Derya eve girip kendisini lavobaya attı kapıyı kilitledi. Ellerini kalbinin üstüne koydu. Deli gibi çırpınan kalbi çok şey anlatmak istiyordu. Derya'nın şimdiye kadar duymazdan geldiği, sümen altı ettiği bütün duyguları isyanını ilan ederken. Boran'a olan aşkını kendine itiraf etti. Bu bir kabullenişken bundan sonra canının çok daha fazla yanacağını biliyordu.

   Bu oyuna başlarken aklında sadece katili bulmak vardı. Boran'ı tanıdıkça ona kapılmamak için çok uğraşmış fakat şimdi içini yakan bu duyguya engel olamamıştı. Boran'a bakarken içinde uçuşan kelebeklere, her gülümsediğinde gamzelerine dokunmak isteğine, elini tuttuğunda vücudunu saran sıcağına rağmen nasıl bişey olmamış gibi davranacaktı.

   Boran da masada karma karışık olmuş  haldeydi. Derya'nın ışığına kapılıp tamamen anlık duygularıyla hareket etmişti. Dans ederken gözlerini ondan alamamış, ne kadar kontrollü olmaya çalışsa da Derya'nın aniden içeri gitmesi, onu rahatsız edecek şekilde davrandığının deliliydi. Onu kendi cehennemine çekemezdi. Anlık duygularıyla değil, aklıyla hareket etmeliydi. Kendisi ile bu oyunu oynamayı kabul eden Derya'yı onu üzecek herşeyden korumalıydı. En başta da kendisi onu üzmemek için ondan uzak durmalıydı. Peki bunu yapabilecek mi?

Derya kendisini biraz toparlayıp dışarı çıktı. Kalabalık olan platforma adım attığı gibi etrafındaki insanların bulaşıcı neşesine kendini bıraktı. Göz ucuyla Boran'a baktığında telefonuyla ilgilendiğini görüp rahatladı. Yıllarca nelerle başa çıkmıştı, bununla da başa çıkabilir, eskisi gibi rolüne devam edebilirdi. Kendisini ikna etmeye çalışıyordu fakat iyi rol yapmak gerçeği değiştirmiyordu. Kızların çoşkusuna dahil olduğunda neşeli Derya geri dönmüştü.

Hadi bütün aşklar alaturka
İnadına inadına, darbuka
Hadi hadi gelde yakalanma, aşka kıskıvrak

Çalan şarkıyla eğlenirken gece oldukça keyifli geçiyordu. Arka arkaya çalan parçaların arkasından kızlar ısrarla mezdeke müziği istemişti sahne kıvrak müzikle dolarken, Derya; Yasemin ve Narin'in elinden zor kurtulup masaya geldi.

Boran yanında ki sandalyenin hareketlenmesiyle Derya'nın geldiğini fark etti.
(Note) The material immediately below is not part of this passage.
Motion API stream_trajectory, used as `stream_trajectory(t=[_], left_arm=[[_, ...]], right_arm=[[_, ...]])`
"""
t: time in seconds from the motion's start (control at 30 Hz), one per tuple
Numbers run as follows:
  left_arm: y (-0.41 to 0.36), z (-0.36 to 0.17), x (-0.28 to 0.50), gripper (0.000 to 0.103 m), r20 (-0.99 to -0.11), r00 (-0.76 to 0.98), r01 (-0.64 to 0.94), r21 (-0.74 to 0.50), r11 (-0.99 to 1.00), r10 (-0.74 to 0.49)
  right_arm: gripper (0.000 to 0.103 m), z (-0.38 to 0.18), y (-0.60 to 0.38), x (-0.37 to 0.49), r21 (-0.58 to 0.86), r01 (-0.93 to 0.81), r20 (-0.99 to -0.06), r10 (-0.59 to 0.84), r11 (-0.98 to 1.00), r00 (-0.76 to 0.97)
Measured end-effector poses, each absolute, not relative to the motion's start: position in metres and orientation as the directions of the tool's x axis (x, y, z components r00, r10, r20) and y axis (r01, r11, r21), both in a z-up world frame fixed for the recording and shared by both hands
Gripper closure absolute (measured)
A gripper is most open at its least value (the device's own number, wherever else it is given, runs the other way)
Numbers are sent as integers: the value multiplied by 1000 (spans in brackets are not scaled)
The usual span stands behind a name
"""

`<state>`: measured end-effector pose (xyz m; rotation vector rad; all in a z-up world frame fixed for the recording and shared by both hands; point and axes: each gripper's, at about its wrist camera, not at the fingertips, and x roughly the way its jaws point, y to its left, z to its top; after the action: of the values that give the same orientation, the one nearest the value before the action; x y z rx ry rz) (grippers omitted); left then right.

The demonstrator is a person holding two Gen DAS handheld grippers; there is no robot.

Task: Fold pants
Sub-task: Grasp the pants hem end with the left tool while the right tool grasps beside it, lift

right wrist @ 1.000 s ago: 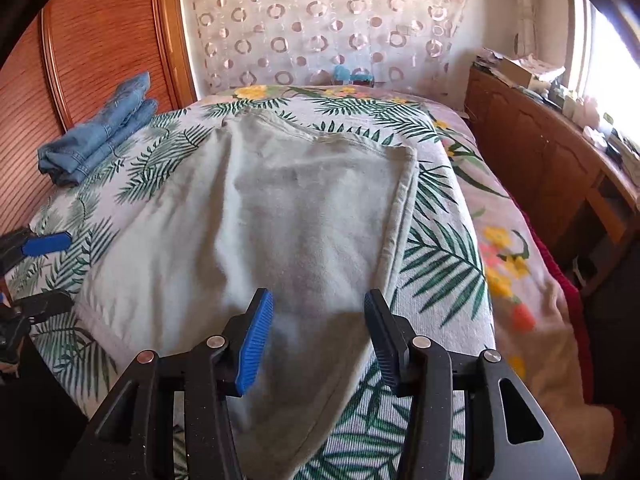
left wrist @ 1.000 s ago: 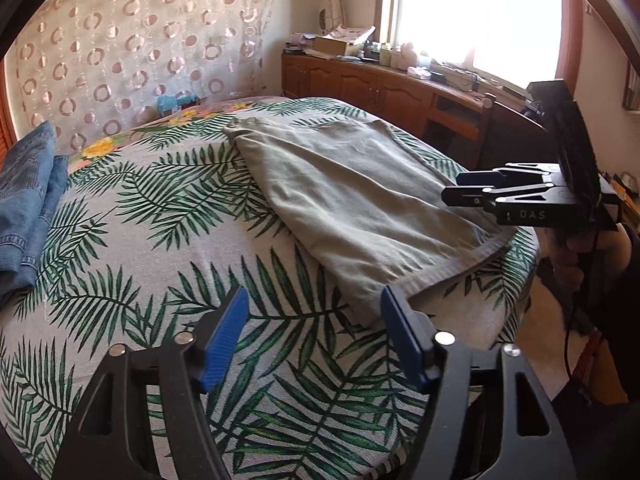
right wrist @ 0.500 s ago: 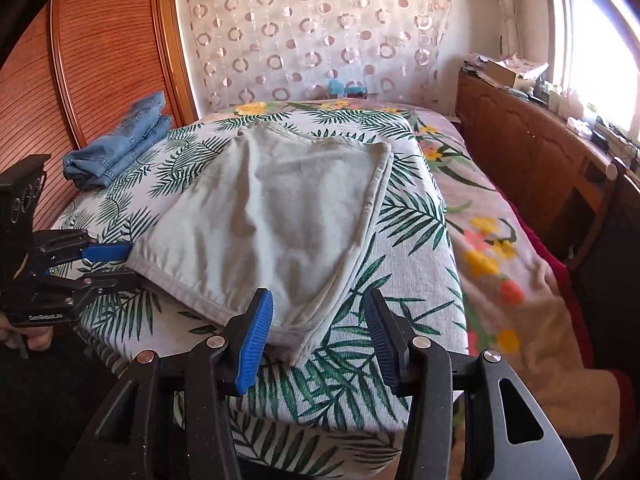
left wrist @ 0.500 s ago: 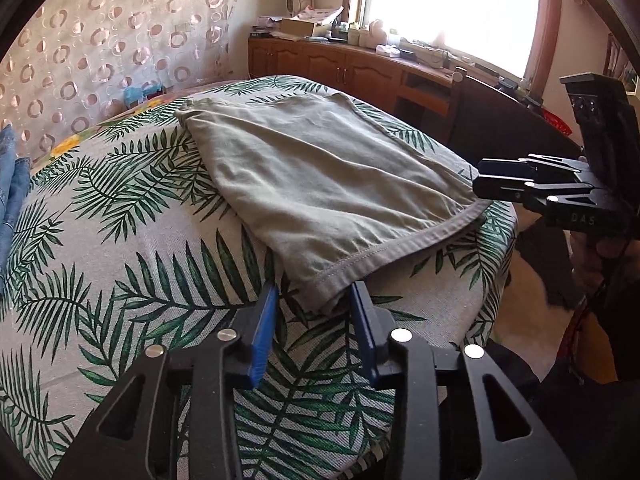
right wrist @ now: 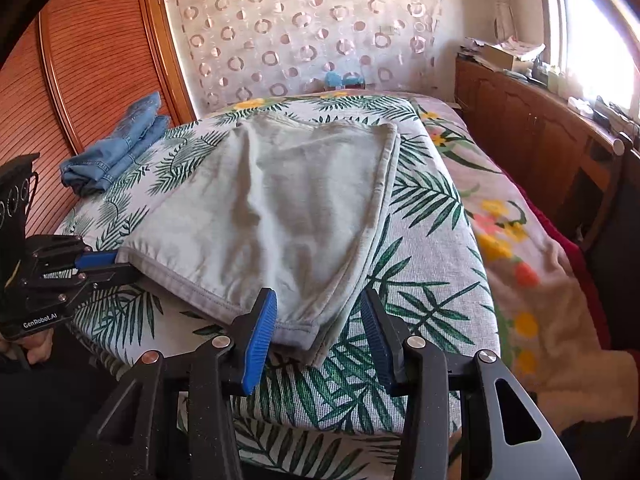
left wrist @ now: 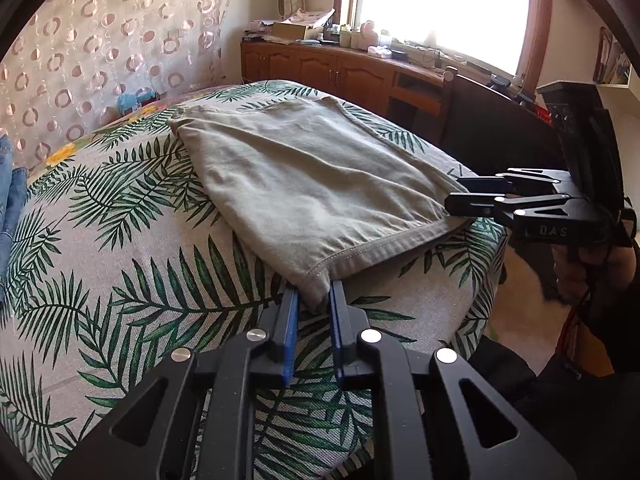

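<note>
Pants (right wrist: 280, 208) lay already folded lengthwise on the palm-print bedspread (right wrist: 432, 240), long axis running from the near hem edge toward the far headboard. At the near left corner the left gripper (left wrist: 313, 300) was clenched on the hem; the right gripper (right wrist: 318, 336) stood released, straddling the near right corner. It should clamp all layers there, I judged, then both lift evenly so the fold stays square.

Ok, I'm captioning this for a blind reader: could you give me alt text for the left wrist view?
The left gripper is shut on the near hem corner of grey-green pants lying flat on a palm-leaf bedspread. The right gripper reaches the hem's other corner from the right; a sunlit window glows behind.
</note>
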<state>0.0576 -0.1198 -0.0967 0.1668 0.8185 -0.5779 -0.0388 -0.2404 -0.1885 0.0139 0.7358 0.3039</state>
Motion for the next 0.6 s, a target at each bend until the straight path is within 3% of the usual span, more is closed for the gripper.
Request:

Düğünün başında sahne de eğlenen Derya'dan gözlerini alamayacağını anlayınca başını pek o tarafa çevirmemenin en iyisi olduğunu düşünmüştü. Zira göz görmeyince gönül katlanırdı değil mi? En azından Boran öyle ümit ediyordu. Derya'nın eğlenirken ki neşesi, müziğin ritmine uyan bedeni, gözlerini istemsizce üzerine çekiyordu.

"Çok susadım." diyen Derya masada ki içeceğinden büyükçe bir yudum alırken, Boran sahneye başını çevirdiğinde eğlencenin dozunun bayaa artmış olduğunu gördü. Derya'nın yanında olmasından mutlu oldu. Bu oyunu oynarken insanların Derya'yı izlediğini düşünmek bile damarlarında ateş etkisi yapmıştı.

"Bi daha ki sefere topuklu giymiycem sanırım. Çok yoruldum." dedi ayaklarına bakarak.

"Aklın yolu bir" dedi gamzeleri belli olacak kadar gülümsedi.

"Bu oyunu pek sevmiyorsun sanırım?"

Derya sahnede çoşan kızlara baktı,

"Aslında çok severim, kontrolü kaybetmemek için resmen ellerinden kaçtım." dedi.

Boran'ın şaşkın bakışları ile açıklamaya devam etti.

"Yani hanım ağayım ya uygun olmaz diye düşündüm Boran ağam. Yanlız müzik biraz daha devam ederse bu fikrimden her an cayabilirim."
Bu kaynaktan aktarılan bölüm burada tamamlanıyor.